They say time heals, but for 30-year-old Josiane Ishimwe, it is taking longer. Twenty three years later, she is yet to recover from an incident that robbed her of her innocence during the 1994 Genocide against the Tutsi. On the ill-fated day, Ishimwe and her mother were running for their dear lives when a ‘good Samaritan’ offered them a safe haven. Little did they know that the ‘good samaritan’ would sexually abuse them and infect them with HIV. He raped the mother, and also molested Ishimwe who was just seven years old. As the genocide commemoration week starts tomorrow, it will be yet another trying period as survivors like Ishimwe recall the brutality that was meted on them during the 1994 Genocide against the Tutsi.
When I met Ishimwe last week, it was a heart breaking moment as she narrated her childhood ordeal. Recalling what happened to her 23 years ago, revokes memories of agony. She lets out the pain that sits deep in her heart as she recalls the suffering she endured at a very tender age.
“The genocide started when I was seven years old, I remember I was done with kindergarten. Our mother took me and my little brother to seek refuge at a neighbour’s place, but they weren’t as welcoming. They always threatened to throw us out, we later had to look for another hiding place,” she recalls.
Day and night they endured heavy rains and throbbing hunger as they tried to avoid getting in the way of the killers. The wilderness became their home with little hope for survival.
“After nights of running we stopped and camped in a bush that was far from the road, this is where a man came across us and offered us shelter. But he later turned against us, he would rape my mother regularly, and later he turned to me and molested me. He threatened to kill me if I told anyone. It was when I started bleeding that mother came to know, we had to flee his home,” she recalls as tears soak her face.
With their hope of surviving fast waning, luck came their way when they met with Inkotanyi (the liberators) and this is how they survived.
Sadly Ishimwe’s mother passed on in 2002 after succumbing to HIV/AIDS related illness.
Regardless of what she went through, Ishimwe has slowly picked up the pieces. Before, she led a life of despair as an orphan living with HIV. The thought of committing suicide constantly crossed her mind but leaving her brothers without any one to take care of them was not something she would do.
But all hope was not lost. She later joined a group of women survivors, Appui psychosocial des femmes victims des violences sexuelles, a move that gave her a second chance at life.
“By the time I joined this group I was on the verge of committing suicide; everyone knew I was HIV positive since I started medication at a very tender age. I had no means of survival; I mostly did simple chores in exchange for some little cash yet I had to take care of my siblings,” she narrates.
Today, life has turned for the better, she is now a married woman and a mother of one, she has her own house and has managed to shape the future of her brothers, one of them joined the Police force while the other has joined university.
Ishimwe is just one out of the scores of women whose lives were extremely affected by the genocide; some have managed to heal while others are still struggling with the effects of the genocide which left over one million people dead.
Emilienne Mukansoro one of the founders of Appui psychosocial des femmes victims des violences sexuelles, a project that helps women survivors in Muhanga says that by the time she started the initiative, survivors had lost hope.
The pain these women felt was despicable, most were still struggling to get to terms with the reality, she recalls, and this is the major reason why she started the project.
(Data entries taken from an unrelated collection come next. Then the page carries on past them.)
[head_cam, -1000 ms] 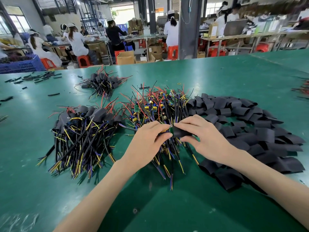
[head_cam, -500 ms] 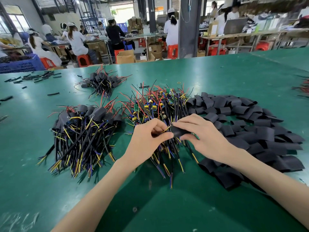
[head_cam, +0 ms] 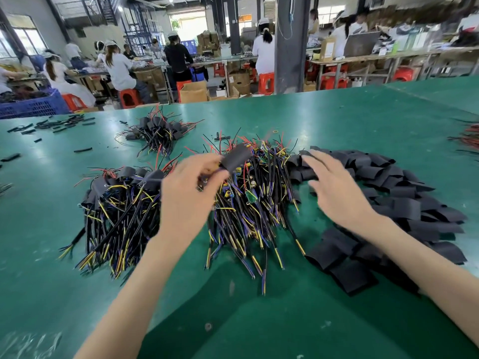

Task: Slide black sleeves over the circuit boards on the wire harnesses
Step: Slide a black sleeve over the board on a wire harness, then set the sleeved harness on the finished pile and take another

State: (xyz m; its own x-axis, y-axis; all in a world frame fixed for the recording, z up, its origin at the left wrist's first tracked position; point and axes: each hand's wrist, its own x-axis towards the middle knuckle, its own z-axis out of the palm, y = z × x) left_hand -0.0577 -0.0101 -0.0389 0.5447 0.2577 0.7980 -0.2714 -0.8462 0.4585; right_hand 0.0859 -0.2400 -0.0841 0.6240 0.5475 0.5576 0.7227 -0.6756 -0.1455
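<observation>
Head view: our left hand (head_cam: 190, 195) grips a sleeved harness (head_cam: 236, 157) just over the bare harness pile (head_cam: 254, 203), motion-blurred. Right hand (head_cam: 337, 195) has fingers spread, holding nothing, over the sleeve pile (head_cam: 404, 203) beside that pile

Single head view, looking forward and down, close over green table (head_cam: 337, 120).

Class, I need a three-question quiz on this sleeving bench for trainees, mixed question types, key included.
1. True or false: the right hand grips a circuit board.
2. The loose black sleeves lie: A) left of the bare harnesses, B) right of them, C) in a crate.
3. Fill in: the left hand holds a harness wearing a black ____.
Key: 1 false; 2 B; 3 sleeve.
</observation>
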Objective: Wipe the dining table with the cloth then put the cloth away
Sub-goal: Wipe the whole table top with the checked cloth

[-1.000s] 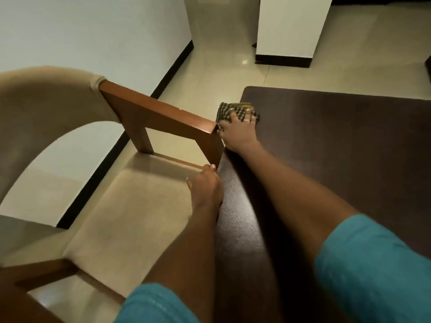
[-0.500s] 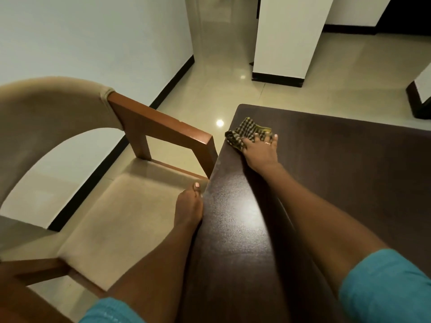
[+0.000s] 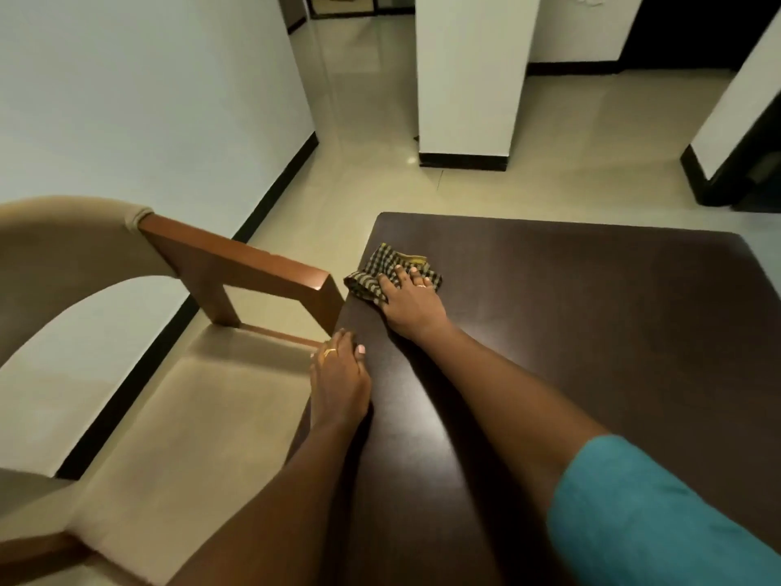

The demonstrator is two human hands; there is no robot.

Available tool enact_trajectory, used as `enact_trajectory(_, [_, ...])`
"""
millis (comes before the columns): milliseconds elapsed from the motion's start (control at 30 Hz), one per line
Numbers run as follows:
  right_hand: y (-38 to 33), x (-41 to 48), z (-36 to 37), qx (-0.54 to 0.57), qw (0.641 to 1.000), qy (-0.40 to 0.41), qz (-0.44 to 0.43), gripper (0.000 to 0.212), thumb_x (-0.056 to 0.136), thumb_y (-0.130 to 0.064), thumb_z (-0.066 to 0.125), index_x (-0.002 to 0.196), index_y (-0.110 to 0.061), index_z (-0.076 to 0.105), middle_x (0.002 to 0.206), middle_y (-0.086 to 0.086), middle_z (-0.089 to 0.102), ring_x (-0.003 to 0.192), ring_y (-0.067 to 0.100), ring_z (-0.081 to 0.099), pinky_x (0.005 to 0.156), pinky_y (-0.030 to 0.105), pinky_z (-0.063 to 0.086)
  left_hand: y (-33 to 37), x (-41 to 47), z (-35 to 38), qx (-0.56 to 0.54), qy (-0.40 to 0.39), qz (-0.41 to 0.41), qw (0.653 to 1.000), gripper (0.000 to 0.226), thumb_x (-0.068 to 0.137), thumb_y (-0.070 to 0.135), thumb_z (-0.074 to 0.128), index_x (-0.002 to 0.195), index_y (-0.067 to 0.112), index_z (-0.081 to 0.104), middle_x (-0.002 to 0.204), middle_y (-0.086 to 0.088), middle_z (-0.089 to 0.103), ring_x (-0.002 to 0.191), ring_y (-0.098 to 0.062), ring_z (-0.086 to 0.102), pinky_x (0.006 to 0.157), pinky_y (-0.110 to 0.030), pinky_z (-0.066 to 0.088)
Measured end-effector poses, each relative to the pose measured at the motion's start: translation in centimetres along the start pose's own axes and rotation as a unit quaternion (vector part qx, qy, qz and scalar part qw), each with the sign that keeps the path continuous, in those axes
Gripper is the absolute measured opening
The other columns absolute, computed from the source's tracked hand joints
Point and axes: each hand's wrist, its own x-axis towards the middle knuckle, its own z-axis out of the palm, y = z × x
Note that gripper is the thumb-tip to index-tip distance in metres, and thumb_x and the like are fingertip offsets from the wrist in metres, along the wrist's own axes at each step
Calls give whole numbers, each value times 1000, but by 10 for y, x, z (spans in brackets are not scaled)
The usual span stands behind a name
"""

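Observation:
A checked black-and-yellow cloth [image 3: 382, 269] lies bunched on the dark brown dining table [image 3: 591, 340], near its far left corner. My right hand [image 3: 410, 304] presses flat on the cloth, fingers spread over its near half. My left hand [image 3: 340, 376] rests on the table's left edge, closer to me, thumb on top and fingers over the side; it holds nothing else. Both forearms reach out from teal sleeves at the bottom.
A beige upholstered armchair [image 3: 139, 416] with a wooden armrest [image 3: 253, 264] stands tight against the table's left side. Beyond the table are a tiled floor, a white pillar [image 3: 469, 78] and a wall with black skirting on the left.
My right hand slid the cloth from the table's left corner edge rightward and inward onto the tabletop. My left hand shifted slightly along the table edge. The view tilted up.

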Motion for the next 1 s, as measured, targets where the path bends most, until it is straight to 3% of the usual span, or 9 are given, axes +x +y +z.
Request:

“We started this project in 2012 with the late Dr Naasson Munyandamutsa, as social workers we thought it better to look out for the psychological well being of the survivors because they needed their emotional stability back more than anything.”
She says the start wasn’t easy at all; women were experiencing a lot of trauma to the extent that most of the sessions were filled with nervous breakdowns, some used to faint and it was only an ambulance that would come to the rescue.
“The women were facing a lot of struggles and we thought of starting up an initiative that would help them heal emotionally. This would later lead to subsequent physical healing which we have so far managed to achieve,” Mukansoro says.
Aside from helping rebuild their lives, the women are given skills on how to be self reliant.
Many of the survivors have since picked up the pieces and are now healing. They are engaged in different economic activities like farming, others are into crafts and animal rearing where as others have ventured into small businesses that help them earn a living.
Mukansoro says that though much has been attained, there is still a challenge when it comes to stigmatization from the societies these women live in.
“Some of these women still live in areas where they were raped from; they feel guilty because they were blaming themselves for what happened to them. We are working hard to deal with this, it’s still hard but this is my target now.”
Mukansoro believes that if more organizations came up to help survivors, more success will be achieved because from her observation, women have done much healing because of the interaction they have with fellow survivors, even those who were on the verge of committing suicide got the courage to live on.
Pascaline Mujawase was in her early thirties when the killings started, and it wasn’t long when the killers’ next stop was on her door step. It was too late for her to escape the blood thirsty killers.